BEGIN MATERIAL PROVIDED

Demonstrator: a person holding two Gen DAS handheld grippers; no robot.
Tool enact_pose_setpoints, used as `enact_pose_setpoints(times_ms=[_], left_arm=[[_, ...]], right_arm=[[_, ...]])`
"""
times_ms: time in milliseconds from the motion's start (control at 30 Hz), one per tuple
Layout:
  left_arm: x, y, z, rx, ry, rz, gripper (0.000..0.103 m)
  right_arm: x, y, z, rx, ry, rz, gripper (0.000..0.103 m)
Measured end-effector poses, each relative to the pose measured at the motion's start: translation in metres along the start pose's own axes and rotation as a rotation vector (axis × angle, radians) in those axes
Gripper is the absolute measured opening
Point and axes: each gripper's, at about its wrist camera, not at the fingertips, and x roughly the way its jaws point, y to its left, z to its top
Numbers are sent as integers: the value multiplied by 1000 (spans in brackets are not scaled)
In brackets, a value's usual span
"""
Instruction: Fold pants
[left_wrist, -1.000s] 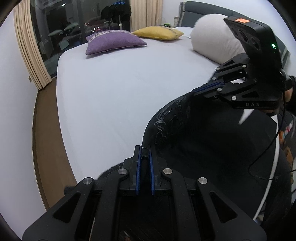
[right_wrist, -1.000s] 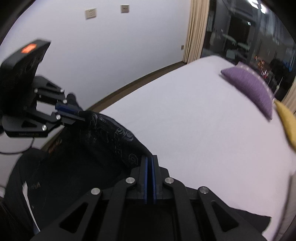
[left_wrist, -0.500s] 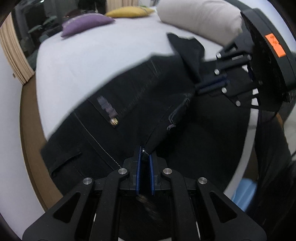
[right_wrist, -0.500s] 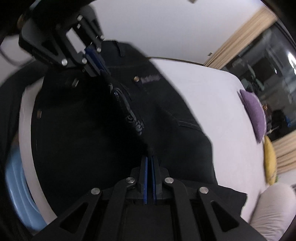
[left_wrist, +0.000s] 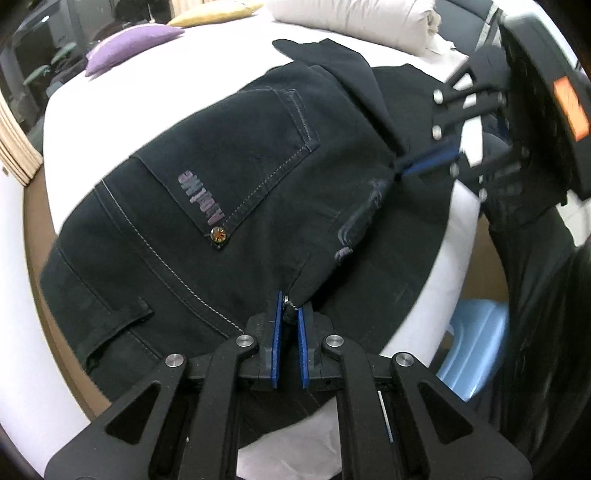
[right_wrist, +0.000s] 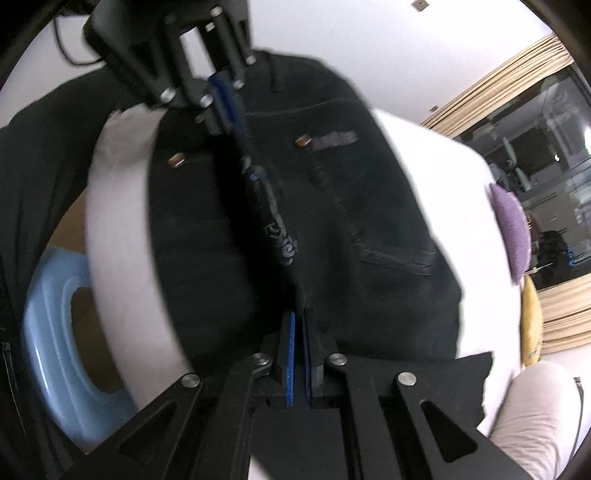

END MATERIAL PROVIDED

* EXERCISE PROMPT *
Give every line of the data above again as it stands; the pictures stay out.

* SOLUTION TO THIS TASK *
Demonstrator: a person holding two Gen DAS handheld grippers; no robot.
Tool enact_pose_setpoints, used as `enact_pose_setpoints(times_ms=[_], left_arm=[[_, ...]], right_arm=[[_, ...]])`
"""
times_ms: time in milliseconds from the motion's start (control at 30 Hz), one per tuple
Layout:
  left_arm: x, y, z, rx, ry, rz, gripper (0.000..0.103 m)
  right_arm: x, y, z, rx, ry, rz, gripper (0.000..0.103 m)
Measured end-effector poses, each relative to the pose measured at the motion's start: translation in metres along the start pose's own axes and rotation as a rotation vector (axis × angle, radians) in those axes
Gripper is the absolute measured opening
Point and axes: each gripper's, at about its wrist camera, not at the fingertips, and x roughly the way its jaws point, y to its left, z to its top
Numbers are sent as integers: the value multiplied by 1000 (spans in brackets are not scaled)
In brackets, a value's usual span
"""
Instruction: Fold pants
[left_wrist, -1.000s] 
[right_wrist, -1.000s] 
[left_wrist, -0.500s] 
[right_wrist, -0.500s] 
[left_wrist, +0.000s] 
[right_wrist, +0.000s] 

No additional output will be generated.